2. Figure out the actual costs of building it
Think about the long-term costs of this project. How many people will need to work on it? How will it scale with your organization?
3. Talk to other people who've had the same problem
Speak to other businesses who've built in-house solutions and other businesses who've gone another route. They might have actionable suggestions for you, and at the very least, they'll be a great thought partner and get you to think about things you may not have thought of yourself.
4. Research existing solutions on the market
What other tools are available that might get the job done—or close to done? Would they be cheaper? For example, if you're working on integrations, you can use Zapier to connect different apps. If you're working on analytics, you can use Probe (which I founded) for organizing your company's data all in one place.
There are so many solutions out there, and it's important to do your research first. You might even consider outsourcing something that doesn't need a long-term solution.
5. Decide on must-haves vs. nice-to-haves
Before making a decision, answer two questions:
What is my ideal solution?
What compromises am I ready to make?
Be ready to settle for less than perfect if it costs significantly less than building it in-house. It may not be ideal, but if it's 100x cheaper, I'm sure you can survive with few shortcomings.
6. Talk to early-stage companies that are starting to solve your problem
In addition to established solutions, there are probably young startups working on solving the problem you're having. You'll get a lot of know-how by having conversations with these people.

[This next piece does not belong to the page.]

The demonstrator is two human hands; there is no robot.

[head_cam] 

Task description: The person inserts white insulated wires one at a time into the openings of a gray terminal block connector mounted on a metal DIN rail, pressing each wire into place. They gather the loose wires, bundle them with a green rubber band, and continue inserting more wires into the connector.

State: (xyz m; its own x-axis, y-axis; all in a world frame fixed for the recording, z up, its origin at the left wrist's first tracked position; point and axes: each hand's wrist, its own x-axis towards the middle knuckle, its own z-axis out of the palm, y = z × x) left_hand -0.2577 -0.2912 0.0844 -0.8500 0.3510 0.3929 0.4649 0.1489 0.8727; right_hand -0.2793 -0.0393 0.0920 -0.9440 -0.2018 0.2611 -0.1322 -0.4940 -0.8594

You might even consider partnering with them and becoming an early customer. That would allow you to help guide their product development and get a lot of value for a relatively good price. More often than not, it's a win-win for both parties involved.
Make the decision
It's not necessarily the wrong choice to build things in-house. But doing so without full clarity of what it will take and what the alternatives are can distract you from focusing on what's really important: the core of your business.